"Systematic problems need collective action to resolve. Education may not be sufficient, but it's hard to see how to get started other than by talking and suggesting that it's everyone's "job" or responsibility to try to teach others how to be decent human beings."
Porn and the Internet is such a fascinating issue. In some ways the Internet is a mirror with a memory. So I'm always fascinated by the pictures people put up of themselves meant to be sexy. Oh, I know that's different from pornographic pictures "found" on the Web, but it's an example of how people's relationships with porno are changed by the Web.
When I first got online a friend told me: "there's something to offend everyone." It didn't take long for me to be offended. Encountering ugly racism made me sick at first. I don't think that it's a matter of simply becoming inured to it now, or that racism on the Internet has diminished, but my stomach dosen't ache so much, just my heart.
The great thing about many-to-many is that one can respond, but I just don't have it in me to "fight, fight, fight."

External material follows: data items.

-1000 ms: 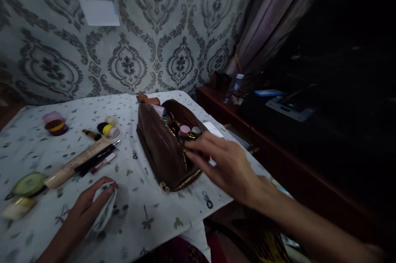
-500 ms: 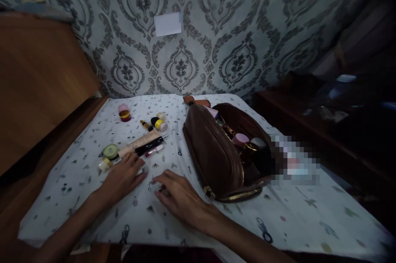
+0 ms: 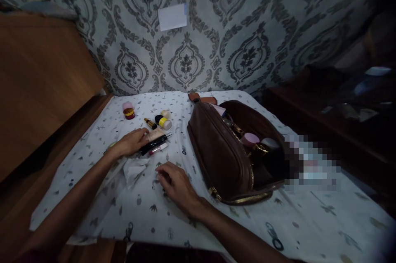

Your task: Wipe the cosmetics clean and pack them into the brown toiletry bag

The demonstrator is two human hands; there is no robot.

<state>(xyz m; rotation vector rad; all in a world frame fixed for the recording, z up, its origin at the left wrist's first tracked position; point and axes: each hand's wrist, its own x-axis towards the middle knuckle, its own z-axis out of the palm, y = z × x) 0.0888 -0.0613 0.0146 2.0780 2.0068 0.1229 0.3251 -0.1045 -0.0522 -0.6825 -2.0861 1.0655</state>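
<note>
My left hand [image 3: 131,142] lies over the near end of a beige squeeze tube [image 3: 155,133], fingers extended and only partly visible. Beside it are a black pen-like cosmetic [image 3: 155,144] and a lip gloss tube [image 3: 158,149]. Below this hand shows a whitish, crumpled, see-through shape [image 3: 134,170] that I cannot make out. Loosely bent, my right hand [image 3: 177,186] rests on the cloth with thumb and fingers apart and nothing in it. To its right stands an unzipped brown makeup bag [image 3: 216,153], with a pink round lid [image 3: 250,139] among its contents.
Behind the tube are a gold-and-black lipstick [image 3: 150,123], a small yellow-banded bottle [image 3: 163,122] and a red jar [image 3: 129,113]. A green round container [image 3: 114,145] is mostly hidden by my left arm. A wooden cabinet [image 3: 46,89] borders the left side.
My left hand has moved forward onto the beige tube, covering part of it. My right hand stays near the same spot, its fingers more bent. The view has shifted slightly left.
</note>
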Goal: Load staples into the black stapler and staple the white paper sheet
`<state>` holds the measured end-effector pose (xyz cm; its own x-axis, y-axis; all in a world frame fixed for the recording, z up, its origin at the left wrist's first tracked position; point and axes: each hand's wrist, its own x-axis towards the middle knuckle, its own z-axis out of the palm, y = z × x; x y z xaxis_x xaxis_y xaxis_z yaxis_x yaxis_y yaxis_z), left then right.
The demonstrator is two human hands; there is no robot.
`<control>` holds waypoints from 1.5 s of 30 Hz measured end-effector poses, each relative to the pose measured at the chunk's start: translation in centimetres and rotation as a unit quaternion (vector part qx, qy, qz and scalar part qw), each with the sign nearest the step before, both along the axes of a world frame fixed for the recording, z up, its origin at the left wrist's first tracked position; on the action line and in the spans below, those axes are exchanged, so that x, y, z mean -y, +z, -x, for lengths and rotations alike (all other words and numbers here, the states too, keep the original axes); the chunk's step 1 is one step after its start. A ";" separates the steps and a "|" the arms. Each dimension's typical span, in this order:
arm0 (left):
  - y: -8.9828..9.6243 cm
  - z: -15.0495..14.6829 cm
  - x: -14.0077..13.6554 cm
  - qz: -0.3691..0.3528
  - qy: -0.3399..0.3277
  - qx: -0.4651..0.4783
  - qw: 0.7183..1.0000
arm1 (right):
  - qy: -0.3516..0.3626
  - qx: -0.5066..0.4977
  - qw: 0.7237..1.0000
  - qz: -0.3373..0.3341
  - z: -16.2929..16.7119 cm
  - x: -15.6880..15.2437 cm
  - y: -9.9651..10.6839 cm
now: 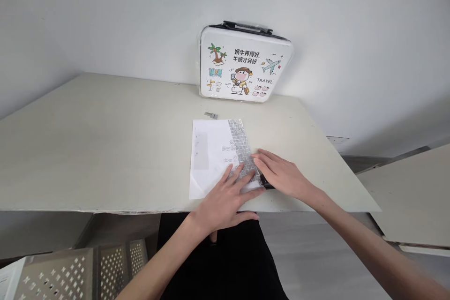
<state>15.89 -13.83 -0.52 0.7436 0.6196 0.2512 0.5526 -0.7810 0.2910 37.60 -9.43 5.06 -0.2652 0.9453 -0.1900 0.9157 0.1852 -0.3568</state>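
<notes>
A white sheet of paper (pixel 207 180) with small print lies near the table's front edge. Along its right side runs a strip with a grey brick-like grid pattern (pixel 239 138); whether it is printed or a separate layer, I cannot tell. My left hand (pixel 225 201) rests flat on the lower right part of the sheet, fingers spread. At the sheet's lower right corner, my right hand (pixel 281 173) covers a black object (pixel 266 183), its fingers close together over it. Most of that object is hidden, so its kind does not show. Beyond the sheet lies a small grey piece (pixel 211 115).
A white case (pixel 225 84) with cartoon drawings and a black handle stands at the back, against the wall. The pale tabletop (pixel 105 150) ends just in front of my hands. Below on the left are perforated beige baskets (pixel 59 276); another pale surface (pixel 415 197) is at right.
</notes>
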 end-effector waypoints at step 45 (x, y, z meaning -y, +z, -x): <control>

What is indecent, that is, offensive to public morals, isn't as obvious as we might think. Porn is widely popular. Certainly you are not alone in thinking it bad, as in sulfur-dioxide in the atmosphere, but the widespread popularity of porno would suggest not everyone is smelling rotten eggs.
I certainly treasure women in my life. I tend to seek out women on the Web about computer issues because they are much better at giving instructions about how to solve problems to do what I want to do. It's easy for me to find collective action to promote diversity in my interests.

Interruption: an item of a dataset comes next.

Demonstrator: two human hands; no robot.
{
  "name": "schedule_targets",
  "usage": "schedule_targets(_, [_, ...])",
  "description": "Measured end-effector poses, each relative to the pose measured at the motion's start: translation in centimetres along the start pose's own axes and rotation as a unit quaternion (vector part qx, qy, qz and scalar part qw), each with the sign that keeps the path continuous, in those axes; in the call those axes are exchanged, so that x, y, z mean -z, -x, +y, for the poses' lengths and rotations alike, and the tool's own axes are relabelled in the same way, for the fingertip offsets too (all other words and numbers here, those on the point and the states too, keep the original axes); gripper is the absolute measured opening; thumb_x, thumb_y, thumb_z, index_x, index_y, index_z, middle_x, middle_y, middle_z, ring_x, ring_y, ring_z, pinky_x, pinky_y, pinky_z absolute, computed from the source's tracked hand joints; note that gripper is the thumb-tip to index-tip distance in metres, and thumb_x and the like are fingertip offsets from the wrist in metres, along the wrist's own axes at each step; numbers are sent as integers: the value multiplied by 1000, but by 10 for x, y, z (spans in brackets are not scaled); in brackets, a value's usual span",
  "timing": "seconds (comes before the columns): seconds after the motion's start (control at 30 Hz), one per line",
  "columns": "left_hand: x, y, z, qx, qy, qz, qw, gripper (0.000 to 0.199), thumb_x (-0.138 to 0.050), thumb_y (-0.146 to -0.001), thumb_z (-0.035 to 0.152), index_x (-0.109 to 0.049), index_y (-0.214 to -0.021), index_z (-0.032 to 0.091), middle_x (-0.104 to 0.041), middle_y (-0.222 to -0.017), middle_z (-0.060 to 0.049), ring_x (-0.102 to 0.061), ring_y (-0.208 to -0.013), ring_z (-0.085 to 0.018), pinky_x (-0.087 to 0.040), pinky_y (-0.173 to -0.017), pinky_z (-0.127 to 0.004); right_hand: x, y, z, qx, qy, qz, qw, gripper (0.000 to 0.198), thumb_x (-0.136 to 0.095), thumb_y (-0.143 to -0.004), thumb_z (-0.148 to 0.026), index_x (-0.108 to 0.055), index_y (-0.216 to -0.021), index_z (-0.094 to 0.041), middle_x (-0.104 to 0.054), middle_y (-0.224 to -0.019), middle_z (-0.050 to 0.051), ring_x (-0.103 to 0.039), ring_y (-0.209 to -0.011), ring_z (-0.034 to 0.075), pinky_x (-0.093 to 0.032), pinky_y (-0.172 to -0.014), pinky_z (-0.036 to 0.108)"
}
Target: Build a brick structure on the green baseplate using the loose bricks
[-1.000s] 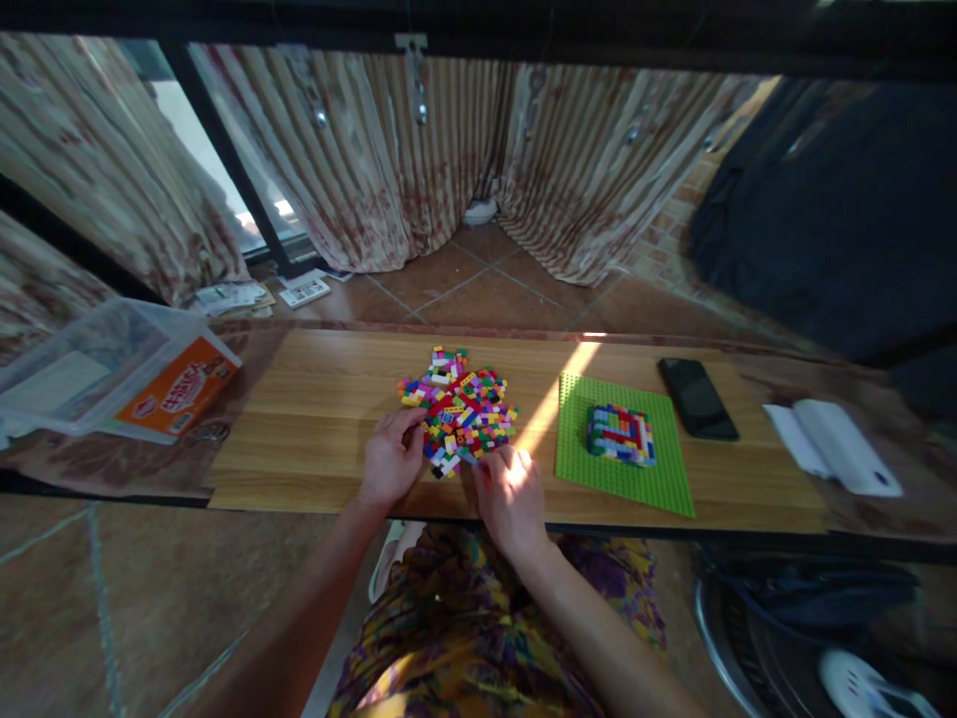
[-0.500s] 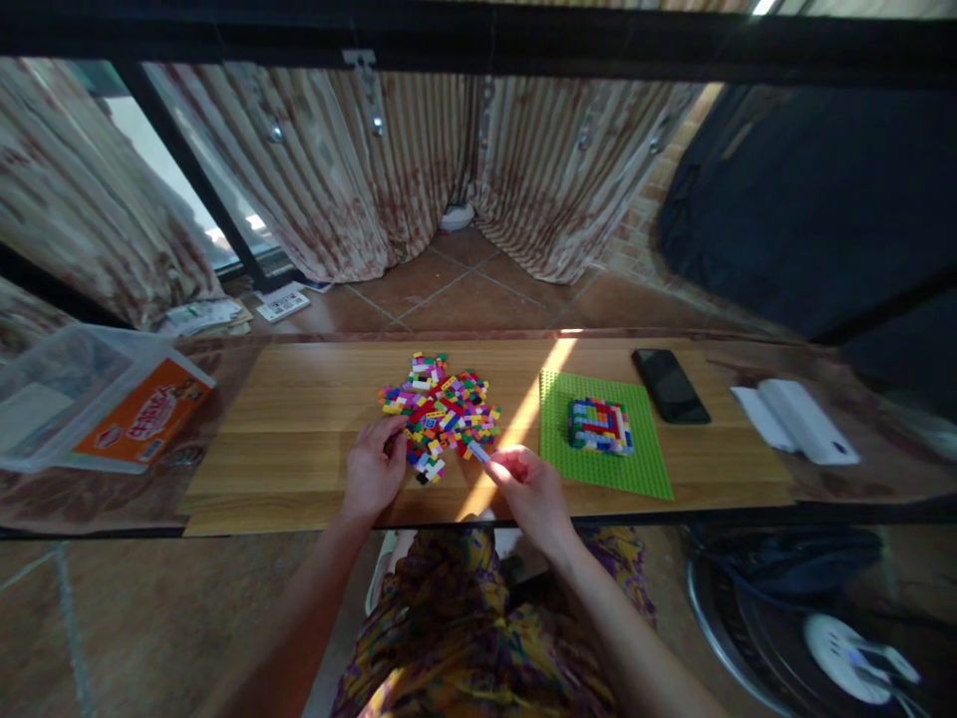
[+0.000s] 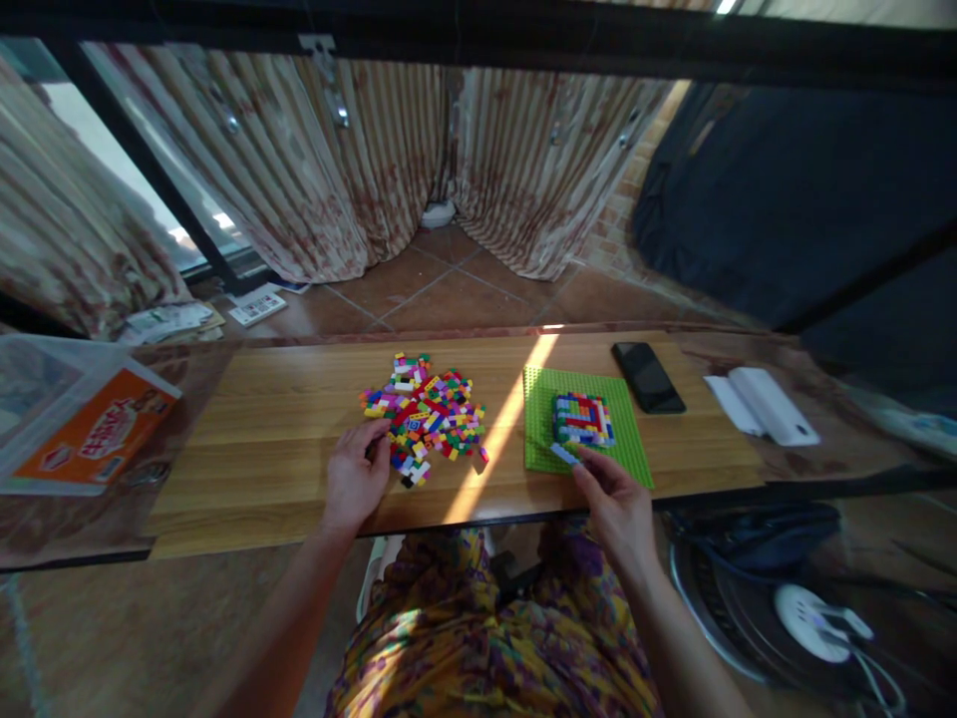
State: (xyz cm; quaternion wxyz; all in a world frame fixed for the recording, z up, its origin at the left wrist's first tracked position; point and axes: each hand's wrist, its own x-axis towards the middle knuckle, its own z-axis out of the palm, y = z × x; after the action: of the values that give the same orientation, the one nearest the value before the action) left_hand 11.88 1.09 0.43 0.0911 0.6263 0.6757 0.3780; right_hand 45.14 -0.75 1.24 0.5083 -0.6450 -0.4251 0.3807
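My right hand (image 3: 619, 499) pinches a long light-blue toy brick (image 3: 563, 454) by one end, just over the front part of the green baseplate (image 3: 539, 424). Close behind that brick stands a low block of multicoloured bricks (image 3: 583, 419), built up on the baseplate. My left hand (image 3: 359, 469) rests at the left edge of a heap of loose bricks (image 3: 426, 409), its fingers curled together. Whatever may be between those fingertips is hidden.
A black phone (image 3: 649, 377) lies right of the baseplate, with a white object (image 3: 774, 406) beyond it. At the far left sits a clear plastic box (image 3: 64, 399) with an orange label. The table's front edge (image 3: 478, 523) runs close to me.
My right hand has carried the light-blue brick rightward from the heap to the baseplate. My left hand has stayed beside the heap. The whole view has shifted slightly.
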Motion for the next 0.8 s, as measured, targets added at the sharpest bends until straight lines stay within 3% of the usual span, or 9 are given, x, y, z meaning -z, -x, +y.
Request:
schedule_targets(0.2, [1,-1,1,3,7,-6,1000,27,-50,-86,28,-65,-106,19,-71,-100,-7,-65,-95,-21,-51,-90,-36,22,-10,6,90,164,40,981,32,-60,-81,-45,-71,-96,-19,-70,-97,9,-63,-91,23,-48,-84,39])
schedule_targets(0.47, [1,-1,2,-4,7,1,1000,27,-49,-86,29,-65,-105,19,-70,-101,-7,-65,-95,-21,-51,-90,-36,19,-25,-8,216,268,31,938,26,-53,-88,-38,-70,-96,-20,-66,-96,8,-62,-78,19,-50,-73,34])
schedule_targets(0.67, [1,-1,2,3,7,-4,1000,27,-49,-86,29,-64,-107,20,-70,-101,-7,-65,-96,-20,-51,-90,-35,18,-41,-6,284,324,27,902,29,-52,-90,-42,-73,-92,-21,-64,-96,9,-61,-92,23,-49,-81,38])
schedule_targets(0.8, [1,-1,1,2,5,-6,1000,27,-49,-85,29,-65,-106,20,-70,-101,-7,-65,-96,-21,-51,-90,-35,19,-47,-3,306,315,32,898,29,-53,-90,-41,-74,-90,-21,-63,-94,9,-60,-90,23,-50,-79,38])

"Trying to teach others to be decent human beings" is a difficult responsibility. Like most other very difficult tasks, it pays to be not so certain about being right as to be blind to the faults in our technique.
I'm more sympathetic to Phillip Eby's positions than you. You say, "he doesn't believe that problems due to "society in general" can be actioned on an individual level." I think Eby is right when he says, hiring more women is a more appropriate way of addressing the problem of too few women in IT than fulminating about porno. But I'm not so sure his prescription about what to do about hostile work environments once women are hired--don't hire a**holes--is really enough. Given enough time on the job, we're all a**holes sooner or later.
I agree that your suggestions about what to do to about porno: "a) choosing not to promote, even with sympathetic humour, this kind of stereotyping publication, b) reminding everyone that this kind of publication is problematic and hoping that they agree with you and do the same." are not authoritarian. But that your approach isn't authoritarian doesn't negate the fact there are authoritarian measures afoot to protect the public from porno.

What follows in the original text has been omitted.